2

262 14 0
                                    

Pesawat yang ditumpangi Rani tiba di Barcelona sekitar pukul enam sore waktu setempat. Cuaca lumayan panas karena saat ini adalah musim panas di negara itu.

Tujuan pertama Rani adalah hotel tempat para siswa dari sekolah anaknya menginap selama di kota itu. Raditya dan Arimbi bersekolah di sekolah internasional, sebuah sekolah elit. Raditya kini berada di kelas VIII dan seperti biasa, di jenjang itu anak-anak mengikuti tur yang diselenggarakan sekolah bekerja sama dengan sebuah travel agent. Tahun ini tujuan mereka adalah Spanyol.

Menurut jadwal perjalanan yang diterimanya sebelum anaknya berangkat, mereka menjelajahi Barcelona, lalu Madrid, Guadalajara, Cordoba dan Granada selama seminggu sebelum pulang lewat Barcelona.

Di sana mereka akan menikmati budaya Spanyol, tarian dan musiknya yang khas, ke museum, mengunjungi bangunan-bangunan bersejarah, menonton rodeo, dan mengunjungi markas klub sepakbola ternama di negara itu.

Dengan hilangnya Radit dan seorang temannya, sekolah memutuskan untuk memangkas waktu kunjungan, padahal ini baru hari ke empat perjalanan mereka. Esok hari mereka sudah bertolak ke tanah air dari Barcelona.

Rani berniat menanyai anak-anak itu terlebih dulu sebelum meneruskan perjalanan ke Madrid dan kemudian ke Guadalajara tempat Radit dan Hilman salah satu temannya diketahui menghilang.

Di hotel ia bertemu Miss Erika dan Mr. Bayu, guru yang mendampingi anak-anak tersebut. Ada sekitar 60 anak yang ikut tur dengan 4 guru pendamping. Satu guru sekarang masih mengurus kepulangan mereka dan seorang lagi masih di Guadalajara, menunggu kabar tentang Radit dan Hilman.

Erika dan Bayu langsung minta maaf padanya atas menghilangnya Radit. Ia bisa menerima permintaan maaf itu meskipun ia juga kecewa. Tapi ia juga memaklumi betapa sulitnya mengawasi enam puluh anak yang baru beranjak remaja itu dengan segala tingkah polah mereka yang beragam.

Mereka duduk di lobi.

"Kami sungguh-sungguh minta maaf Mrs. Darmawan," ujar Miss Erika dengan tulus. Wanita berkebangsaan Belanda itu menggenggam erat tangannya. "Radit bukan anak yang suka membangkang. Dia tidak pernah jauh dari rombongan. Selalu tepat waktu dan selalu paling dulu tiba di titik kumpul. Karena itu kami merasa heran waktu mereka belum juga muncul setelah sesi belanja habis. Anak-anak kami lepas berkelompok lima-lima. Tapi tiga anak yang sekelompok dengan Radit dan Hilman kembali dan melapor bahwa mereka terpisah dan mengira keduanya sudah kembali terlebih dulu."

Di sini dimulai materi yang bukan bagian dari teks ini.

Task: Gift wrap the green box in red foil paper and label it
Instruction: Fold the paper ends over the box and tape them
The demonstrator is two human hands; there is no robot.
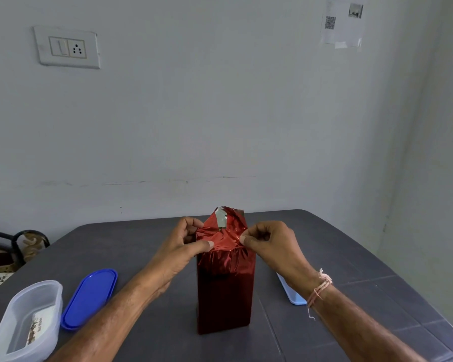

"Apa saya boleh bertemu dengan mereka?" tanya Rani halus.

Ia melihat keraguan di wajah Bayu dan Erika. "Kami sudah melaporkan hal ini ke kepolisian setempat dan polisi sudah mengambil keterangan dari ketiganya," kata Bayu.

"Maaf. Saya hanya ingin bertanya. Sebagai seorang ibu," ujar Rani. "Please."

Miss Erika terlihat mengangguk kepada Bayu, kemudian pria muda itu meninggalkan mereka.

Lima belas menit kemudian Bayu kembali bersama tiga orang anak laki-laki seusia Radit, sekitar 13 dan 14 tahun. Ketiganya menunduk.

"Hai. Jangan takut. Saya ibunya Radit. Saya  hanya ingin tahu bagaimana Radit ketika bersama kalian. Apa dia terlihat sedih? Apa dia takut? Apa dia sedang merasa gelisah karena sesuatu?" Rani menatap ketiga anak itu bergantian.

Ketiganya saling memandang. Lalu seorang anak berwajah Arab menatapnya. Dilihat dari name tagnya, anak itu bernama Ali. "Mrs. Darmawan, kami sedih karena Radit menghilang. Dia baik. Sangat baik. Sejak sebelum berangkat tur, dia agak pendiam. Saya satu kamar dengan Radit dan Hilman selama tur. Mereka biasa-biasa saja. Hilman mengeluh kepalanya agak pusing, jadi Radit selalu dekat dengannya. Tapi jangan salah paham. Radit tidak terlihat sedih. Dia hanya agak pendiam."